Rising global inflation and interest rate increases are falling hard on Mzansi’s agriculture and agribusiness sectors. According to agricultural economist Wandile Sihlobo, this ultimately means that in the coming months, farmers will be forced to cut costs even more than has already been the case.
The rise in interest rates, Sihlobo said, comes at a tricky time for the farming sector, where input costs such as fertiliser and animal feed remain elevated and are likely to stay at a higher level for some time.
The increases in input costs are partly the result of the Russia-Ukraine war, which has limited fertiliser production and exports from Russia.
According to Sihlobo supply constraints in China and Chinese authorities’ move to halt the exporting of fertilisers to ensure the supply of the domestic chemical fertiliser market, have also contributed to higher input prices.
“It is for this reason that we believe that prices could remain elevated for some time.
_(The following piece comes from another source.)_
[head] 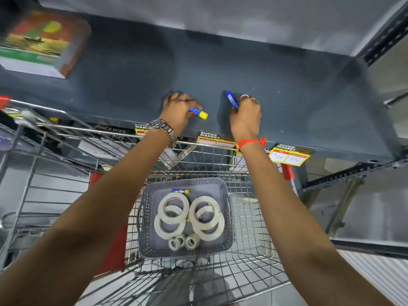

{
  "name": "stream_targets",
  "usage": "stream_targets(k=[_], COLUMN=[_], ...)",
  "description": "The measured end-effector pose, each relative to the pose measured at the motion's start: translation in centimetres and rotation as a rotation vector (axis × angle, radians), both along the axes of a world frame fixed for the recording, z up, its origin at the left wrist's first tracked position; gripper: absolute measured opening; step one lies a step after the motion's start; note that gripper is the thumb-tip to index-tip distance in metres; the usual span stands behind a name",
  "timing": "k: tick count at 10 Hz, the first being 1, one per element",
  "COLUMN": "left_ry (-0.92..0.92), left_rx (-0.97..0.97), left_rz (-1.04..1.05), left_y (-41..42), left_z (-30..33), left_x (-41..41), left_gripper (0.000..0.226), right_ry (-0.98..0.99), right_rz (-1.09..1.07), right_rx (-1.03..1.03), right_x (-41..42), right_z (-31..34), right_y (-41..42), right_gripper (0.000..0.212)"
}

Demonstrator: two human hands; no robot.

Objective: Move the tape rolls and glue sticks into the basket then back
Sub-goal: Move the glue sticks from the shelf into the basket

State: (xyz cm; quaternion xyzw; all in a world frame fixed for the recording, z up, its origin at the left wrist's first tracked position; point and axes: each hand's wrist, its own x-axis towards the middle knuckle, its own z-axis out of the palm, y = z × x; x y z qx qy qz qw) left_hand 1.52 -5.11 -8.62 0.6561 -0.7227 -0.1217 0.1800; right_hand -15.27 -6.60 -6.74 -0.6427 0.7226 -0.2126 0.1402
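Observation:
Both my hands reach over the dark grey shelf (220,74). My left hand (178,112) is shut on a blue glue stick with a yellow cap (199,113), held low over the shelf's front edge. My right hand (246,115) is shut on a blue glue stick (231,99) that points up and left above the shelf. Below, the grey perforated basket (152,246) sits inside the wire shopping cart (254,261). It holds several white tape rolls (173,207), large and small, and another glue stick (181,191) at its far end.
A colourful boxed item (42,43) stands at the shelf's far left. Yellow price tags (289,154) hang along the shelf's front edge. A second wire cart (33,162) stands to the left. Metal shelf uprights (384,36) rise on the right.

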Motion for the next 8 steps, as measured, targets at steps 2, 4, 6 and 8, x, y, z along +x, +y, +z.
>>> stream_targets(k=[2,4,6,8], left_ry=[0.134,0.007,-0.021,-0.04], left_rx=[-0.188,-0.033,0.793,0.935], left_rz=[0.149,0.168,0.092,0.005], left_y=[5.9,16.0,23.3,26.6], left_z=[-0.3,-9.3,-19.4,-23.8], left_x=[-1.2,-4.0,-2.8,-2.8], left_gripper=[0.024,0.017,0.034,0.032], right_ry=[-0.256,-0.259,0.011,0.256], right_rz=[0.04,0.13,0.328,0.635], right_rx=[-0.118,0.243,0.758,1.012], right_x=[-0.4,-1.2,-2.8,-2.4], right_z=[-0.1,-7.2,-16.2,-20.7], right_y=[6.8,15.4,18.9,20.9], right_gripper=[0.032,0.028,0.028,0.029])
In March 2022, which was a critical month for the winter crop farmers in South Africa, domestic fertiliser prices were up by over 70% year-on-year (y/y). We saw a similar price trend in agrochemicals prices,” Sihlobo said.
Inflation of costs for agribusinesses
While it is tough for farmers to escape rising input costs as they require fertilisers and agrochemicals to attain optimal yields, Agbiz is encouraged by the winter crop farmers, who intend to increase the area plantings in the 2022-2023 production season by 6% y/y.
These intentions can only be confirmed in July when the crop estimates committee releases its winter crop preliminary plantings data. Summer crop farmers are expected to table their intentions to plant for the 2022-2023 production in October.
Sihlobo cautioned that other field crops, such as sugar cane, will require an even higher fertiliser usage during the replanting following the devastating floods in KwaZulu-Natal.
“For the horticultural industry, disrupting important markets such as the Black Sea region, important for citrus and deciduous fruits, implies that profitability will be negatively affected.
It will not be an easy task to reroute fruits to other markets, particularly citrus whose export season starts this month,” he said.
The logistical challenges at ports exacerbated by the recent floods in KwaZulu-Natal are an additional cost to the agribusiness, Sihlobo pointed out. These difficulties, he said, also apply to the wine industry, livestock, and poultry industries.
Meanwhile, foot-and-mouth disease has resulted in a temporary ban of South Africa’s wool, beef, and livestock products to most export markets. “These challenges come at a time when farmers face higher input costs, mainly for maize and soybeans,” he said.
Prioritise infrastructure improvements
If matters are not already at their worst, issues of poor municipal service delivery and lack of maintenance of network industries such as roads, ports, water and electricity, is proving to be a real headache for farmers and agribusinesses.
The current conditions, Sihlobo said, mean that agribusinesses and farmers have to divert some of their resources to activities that the state would ordinarily have done.
“In the environment of constrained financial resources… there is limited flexibility for businesses to embark on such cost-intensive tasks.”
While South Africa has no control over input costs rising due to external factors, to support the sector and ensure that it continues to play a notable role in the economy, Agbiz believes the government departments responsible for the network industries should prioritise the infrastructure improvements along with Infrastructure South Africa.
These improvements would also be beneficial to the tourism, mining and manufacturing sectors, Agbiz said.